Finalement, le NPD veut voir le gouvernement aller de l’avant avec un programme d’assurance médicaments universel prévu, dans l’entente, pour 2023. Il s’agit d’une politique de longue date des néo-démocrates.

Ce qui nous amène à la crise actuelle dans les services de soins intensifs pédiatriques. Partout au Canada, les hôpitaux ne suffisent pas aux besoins. Dans la région de Montréal, des enfants sont envoyés à Sherbrooke pour se faire soigner, faute de lits plus près. À Calgary, on a eu recours à une remorque chauffée pour agrandir l’urgence pédiatrique. À Ottawa, le CHEO a appelé la Croix-Rouge en renfort ! 

Le NPD y voit l’occasion de blâmer le gouvernement libéral pour le sous-financement du système de santé. Il va ainsi dans le même sens que les premiers ministres provinciaux, qui crient famine et blâment aussi le fédéral. 

Or, l’entente est plutôt vague sur le financement de la santé, ne contenant qu’une admission que les partenaires « savent que des investissements supplémentaires permanents seront nécessaires dans un avenir immédiat ». Pas d’échéancier précis, pas de cible de financement, et un objectif général d’augmenter le nombre de médecins et d’infirmières en soins primaires.
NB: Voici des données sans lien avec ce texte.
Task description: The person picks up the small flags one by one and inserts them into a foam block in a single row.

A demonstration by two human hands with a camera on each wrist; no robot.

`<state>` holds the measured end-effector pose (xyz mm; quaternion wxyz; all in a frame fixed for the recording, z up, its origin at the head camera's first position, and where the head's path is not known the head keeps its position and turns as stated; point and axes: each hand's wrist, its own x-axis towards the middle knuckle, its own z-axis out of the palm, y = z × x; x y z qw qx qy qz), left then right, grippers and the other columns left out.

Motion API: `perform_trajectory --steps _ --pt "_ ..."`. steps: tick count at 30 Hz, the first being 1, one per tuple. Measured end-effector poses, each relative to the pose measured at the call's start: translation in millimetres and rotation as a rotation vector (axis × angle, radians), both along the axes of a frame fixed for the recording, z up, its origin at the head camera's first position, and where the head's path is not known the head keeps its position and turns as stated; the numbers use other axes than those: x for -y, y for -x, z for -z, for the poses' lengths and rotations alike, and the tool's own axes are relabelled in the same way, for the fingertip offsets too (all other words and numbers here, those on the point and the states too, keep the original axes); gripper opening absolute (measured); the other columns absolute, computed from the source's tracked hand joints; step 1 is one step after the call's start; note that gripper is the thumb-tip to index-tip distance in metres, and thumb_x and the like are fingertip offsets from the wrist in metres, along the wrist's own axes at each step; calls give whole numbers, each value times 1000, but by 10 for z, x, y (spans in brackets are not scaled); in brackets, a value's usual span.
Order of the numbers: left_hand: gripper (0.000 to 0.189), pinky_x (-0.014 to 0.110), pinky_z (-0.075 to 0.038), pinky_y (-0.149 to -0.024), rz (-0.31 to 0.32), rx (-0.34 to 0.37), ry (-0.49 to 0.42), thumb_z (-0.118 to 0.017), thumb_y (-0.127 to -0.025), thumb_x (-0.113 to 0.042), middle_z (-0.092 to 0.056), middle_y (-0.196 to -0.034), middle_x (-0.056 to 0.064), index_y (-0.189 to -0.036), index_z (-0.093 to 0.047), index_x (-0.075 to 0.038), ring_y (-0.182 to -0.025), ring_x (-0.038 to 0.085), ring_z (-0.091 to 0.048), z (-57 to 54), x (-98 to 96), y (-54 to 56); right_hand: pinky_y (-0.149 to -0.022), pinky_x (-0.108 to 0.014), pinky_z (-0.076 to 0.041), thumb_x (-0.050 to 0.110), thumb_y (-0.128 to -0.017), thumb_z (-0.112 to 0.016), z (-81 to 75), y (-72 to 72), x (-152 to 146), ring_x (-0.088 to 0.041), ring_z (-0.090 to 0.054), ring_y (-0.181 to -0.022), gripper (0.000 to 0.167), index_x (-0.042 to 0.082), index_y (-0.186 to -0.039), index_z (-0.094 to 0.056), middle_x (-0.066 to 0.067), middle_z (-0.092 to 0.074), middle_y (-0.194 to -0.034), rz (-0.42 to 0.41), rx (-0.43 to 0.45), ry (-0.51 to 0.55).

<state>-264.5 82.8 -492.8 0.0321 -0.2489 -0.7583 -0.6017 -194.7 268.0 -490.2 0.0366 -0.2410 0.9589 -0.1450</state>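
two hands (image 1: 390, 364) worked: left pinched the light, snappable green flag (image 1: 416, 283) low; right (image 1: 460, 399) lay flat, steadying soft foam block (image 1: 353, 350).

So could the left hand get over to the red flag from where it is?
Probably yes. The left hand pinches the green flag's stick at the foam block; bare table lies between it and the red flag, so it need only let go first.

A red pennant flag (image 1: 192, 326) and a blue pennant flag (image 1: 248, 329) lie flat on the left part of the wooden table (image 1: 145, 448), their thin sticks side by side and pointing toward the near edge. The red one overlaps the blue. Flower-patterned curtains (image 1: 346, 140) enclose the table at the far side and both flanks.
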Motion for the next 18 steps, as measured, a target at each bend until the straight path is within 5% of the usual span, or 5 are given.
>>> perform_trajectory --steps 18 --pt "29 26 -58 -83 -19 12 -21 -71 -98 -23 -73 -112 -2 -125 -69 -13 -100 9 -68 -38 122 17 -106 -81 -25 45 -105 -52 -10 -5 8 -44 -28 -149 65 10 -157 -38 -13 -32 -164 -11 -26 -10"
La stratégie du NPD n’est pas de changer les termes de l’entente, mais il est de bonne guerre de maintenir la pression et de faire monter les enchères. Car plus le temps passe après la mise en place d’une clause de cette entente et plus les électeurs oublient que ces mesures sont dues au NPD. La formation doit donc continuer de pousser pour imposer ses priorités, rappeler aux électeurs les progrès obtenus et ainsi démontrer sa pertinence et son utilité.
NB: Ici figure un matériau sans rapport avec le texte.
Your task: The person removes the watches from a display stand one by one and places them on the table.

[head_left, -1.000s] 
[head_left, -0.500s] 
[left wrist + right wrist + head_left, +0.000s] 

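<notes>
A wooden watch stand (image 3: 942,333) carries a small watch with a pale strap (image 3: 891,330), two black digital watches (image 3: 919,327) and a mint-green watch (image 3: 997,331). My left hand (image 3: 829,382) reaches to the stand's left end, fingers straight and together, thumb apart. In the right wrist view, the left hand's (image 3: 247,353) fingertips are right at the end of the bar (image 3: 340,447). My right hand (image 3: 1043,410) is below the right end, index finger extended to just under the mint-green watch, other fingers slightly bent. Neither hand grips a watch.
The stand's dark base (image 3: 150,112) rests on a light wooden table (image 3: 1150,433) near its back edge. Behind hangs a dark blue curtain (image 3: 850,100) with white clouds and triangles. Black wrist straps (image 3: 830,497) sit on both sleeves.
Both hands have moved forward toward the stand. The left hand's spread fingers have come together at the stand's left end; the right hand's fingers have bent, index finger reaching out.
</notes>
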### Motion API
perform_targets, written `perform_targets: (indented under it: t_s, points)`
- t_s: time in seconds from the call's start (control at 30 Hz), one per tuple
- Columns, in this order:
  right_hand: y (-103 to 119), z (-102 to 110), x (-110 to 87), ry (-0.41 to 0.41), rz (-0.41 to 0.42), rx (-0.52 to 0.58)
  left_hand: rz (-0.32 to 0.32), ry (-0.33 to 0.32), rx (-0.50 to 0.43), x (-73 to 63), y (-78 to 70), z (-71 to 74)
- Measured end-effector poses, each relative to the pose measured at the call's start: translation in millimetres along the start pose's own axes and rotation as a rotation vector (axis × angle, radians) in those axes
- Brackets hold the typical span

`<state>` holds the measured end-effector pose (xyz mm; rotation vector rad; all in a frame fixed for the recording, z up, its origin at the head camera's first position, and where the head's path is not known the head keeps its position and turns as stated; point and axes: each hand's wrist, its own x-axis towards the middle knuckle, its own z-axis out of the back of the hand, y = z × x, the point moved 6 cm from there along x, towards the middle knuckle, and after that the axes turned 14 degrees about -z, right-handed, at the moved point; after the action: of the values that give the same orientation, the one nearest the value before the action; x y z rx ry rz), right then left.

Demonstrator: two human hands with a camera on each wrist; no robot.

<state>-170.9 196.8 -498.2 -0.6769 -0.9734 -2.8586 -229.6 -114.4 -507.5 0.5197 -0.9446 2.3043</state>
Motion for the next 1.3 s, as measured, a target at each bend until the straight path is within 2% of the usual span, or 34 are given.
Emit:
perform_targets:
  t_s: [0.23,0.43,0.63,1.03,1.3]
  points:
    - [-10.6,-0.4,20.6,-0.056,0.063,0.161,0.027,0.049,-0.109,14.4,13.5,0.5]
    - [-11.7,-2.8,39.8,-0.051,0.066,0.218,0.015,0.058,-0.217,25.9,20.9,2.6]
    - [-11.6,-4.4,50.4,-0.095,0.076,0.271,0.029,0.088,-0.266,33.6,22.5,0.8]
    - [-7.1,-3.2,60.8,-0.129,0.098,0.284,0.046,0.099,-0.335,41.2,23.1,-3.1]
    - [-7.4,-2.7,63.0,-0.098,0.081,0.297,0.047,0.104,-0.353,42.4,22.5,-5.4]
Pour le moment, Justin Trudeau n’a pas trop à s’inquiéter. Malgré l’urgence aux urgences, il n’y a pas d’urgence politique. D’une part, le Parti libéral a passé haut la main son premier test électoral depuis l’ascension de Pierre Poilievre à la tête du Parti conservateur, tandis que les deux partis d’opposition ont perdu des parts de marché lors de l’élection partielle tenue lundi dans Mississauga-Lakeshore. D’autre part, si la possibilité de voir le NPD mettre fin à l’entente qui maintient Justin Trudeau au pouvoir existe bel et bien, ce dernier semble tout de même préférer continuer à jouer son rôle de bonne conscience du gouvernement, et consolider son bilan de gouvernance.